◆ Directions for this task: Repeat exactly the lines from the first line of the records through the line containing "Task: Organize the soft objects", and nothing more.

[Items from a data source]
====

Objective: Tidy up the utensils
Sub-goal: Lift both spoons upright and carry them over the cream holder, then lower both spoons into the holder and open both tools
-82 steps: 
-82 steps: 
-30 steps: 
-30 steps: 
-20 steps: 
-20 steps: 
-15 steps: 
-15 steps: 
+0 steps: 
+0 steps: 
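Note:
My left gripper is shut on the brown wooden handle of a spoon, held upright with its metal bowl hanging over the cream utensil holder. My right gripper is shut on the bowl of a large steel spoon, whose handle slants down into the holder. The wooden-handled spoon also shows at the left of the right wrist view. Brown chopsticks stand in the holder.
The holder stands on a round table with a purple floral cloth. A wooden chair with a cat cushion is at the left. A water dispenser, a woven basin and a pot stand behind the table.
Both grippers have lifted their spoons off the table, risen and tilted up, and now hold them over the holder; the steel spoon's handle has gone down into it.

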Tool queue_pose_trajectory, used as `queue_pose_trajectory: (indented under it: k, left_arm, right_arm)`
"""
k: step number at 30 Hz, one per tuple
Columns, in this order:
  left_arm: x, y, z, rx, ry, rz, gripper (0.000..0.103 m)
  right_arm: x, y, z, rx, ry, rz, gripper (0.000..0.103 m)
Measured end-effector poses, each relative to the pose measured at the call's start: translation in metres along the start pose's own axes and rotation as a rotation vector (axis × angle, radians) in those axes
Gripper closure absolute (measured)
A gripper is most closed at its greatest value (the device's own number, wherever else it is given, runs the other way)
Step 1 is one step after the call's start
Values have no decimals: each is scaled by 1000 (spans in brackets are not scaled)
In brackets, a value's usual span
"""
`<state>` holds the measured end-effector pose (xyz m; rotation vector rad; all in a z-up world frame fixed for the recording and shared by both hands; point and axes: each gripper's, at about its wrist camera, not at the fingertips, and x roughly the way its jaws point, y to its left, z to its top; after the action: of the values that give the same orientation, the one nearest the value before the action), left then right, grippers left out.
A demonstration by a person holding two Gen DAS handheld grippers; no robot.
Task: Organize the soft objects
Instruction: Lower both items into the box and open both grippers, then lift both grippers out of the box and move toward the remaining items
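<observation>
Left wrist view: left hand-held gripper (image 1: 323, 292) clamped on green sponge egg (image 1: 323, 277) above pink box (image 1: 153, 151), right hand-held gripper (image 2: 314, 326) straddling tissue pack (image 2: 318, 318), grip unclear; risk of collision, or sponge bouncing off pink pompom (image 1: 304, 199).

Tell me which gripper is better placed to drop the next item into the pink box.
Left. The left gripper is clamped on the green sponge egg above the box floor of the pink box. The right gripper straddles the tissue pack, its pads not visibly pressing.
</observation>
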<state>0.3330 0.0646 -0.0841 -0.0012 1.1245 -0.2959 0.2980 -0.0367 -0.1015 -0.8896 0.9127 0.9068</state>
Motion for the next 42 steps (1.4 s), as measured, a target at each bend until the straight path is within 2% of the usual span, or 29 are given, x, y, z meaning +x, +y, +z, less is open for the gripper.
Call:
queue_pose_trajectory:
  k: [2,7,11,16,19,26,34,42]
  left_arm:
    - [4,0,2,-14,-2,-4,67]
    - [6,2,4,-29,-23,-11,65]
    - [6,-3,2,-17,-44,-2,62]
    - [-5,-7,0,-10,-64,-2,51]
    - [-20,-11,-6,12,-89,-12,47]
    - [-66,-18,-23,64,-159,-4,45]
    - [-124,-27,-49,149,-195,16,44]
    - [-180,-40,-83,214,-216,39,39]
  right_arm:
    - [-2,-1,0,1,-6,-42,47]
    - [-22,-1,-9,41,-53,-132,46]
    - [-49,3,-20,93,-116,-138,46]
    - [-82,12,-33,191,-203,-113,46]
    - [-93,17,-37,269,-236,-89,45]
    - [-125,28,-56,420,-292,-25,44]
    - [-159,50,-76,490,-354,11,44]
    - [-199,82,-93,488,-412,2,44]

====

◆ Exercise answer:
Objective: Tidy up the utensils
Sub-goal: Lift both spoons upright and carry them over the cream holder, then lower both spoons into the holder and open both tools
-82 steps: 
-82 steps: 
-30 steps: 
-30 steps: 
-20 steps: 
-20 steps: 
-15 steps: 
-15 steps: 
+0 steps: 
+0 steps: 
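Note:
My left gripper is shut on the brown wooden handle of a spoon, held upright with its metal bowl hanging over the cream utensil holder. My right gripper is shut on the bowl of a large steel spoon, whose handle slants down into the holder. The wooden-handled spoon also shows at the left of the right wrist view. Brown chopsticks stand in the holder.
The holder stands on a round table with a purple floral cloth. A wooden chair with a cat cushion is at the left. A water dispenser, a woven basin and a pot stand behind the table.
Both grippers have lifted their spoons off the table, risen and tilted up, and now hold them over the holder; the steel spoon's handle has gone down into it.
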
Tool queue_pose_trajectory, used as `queue_pose_trajectory: (indented under it: k, left_arm, right_arm)`
"""
k: step number at 30 Hz, one per tuple
Columns, in this order:
  left_arm: x, y, z, rx, ry, rz, gripper (0.000..0.103 m)
  right_arm: x, y, z, rx, ry, rz, gripper (0.000..0.103 m)
Measured end-effector poses, each relative to the pose measured at the call's start: translation in metres along the start pose's own axes and rotation as a rotation vector (axis × angle, radians) in those axes
Gripper closure absolute (measured)
A gripper is most closed at its greatest value (the device's own number, wherever else it is given, runs the other way)
Step 1 is one step after the call's start
Values have no decimals: each is scaled by 1000 (spans in brackets are not scaled)
In brackets, a value's usual span
"""
`<state>` holds the measured end-effector pose (xyz m; rotation vector rad; all in a z-up world frame fixed for the recording and shared by both hands; point and axes: each gripper's, at about its wrist camera, not at the fingertips, and x roughly the way its jaws point, y to its left, z to its top; after the action: of the values that give the same orientation, the one nearest the value before the action), left then right, grippers left out.
A demonstration by a person holding two Gen DAS handheld grippers; no robot.
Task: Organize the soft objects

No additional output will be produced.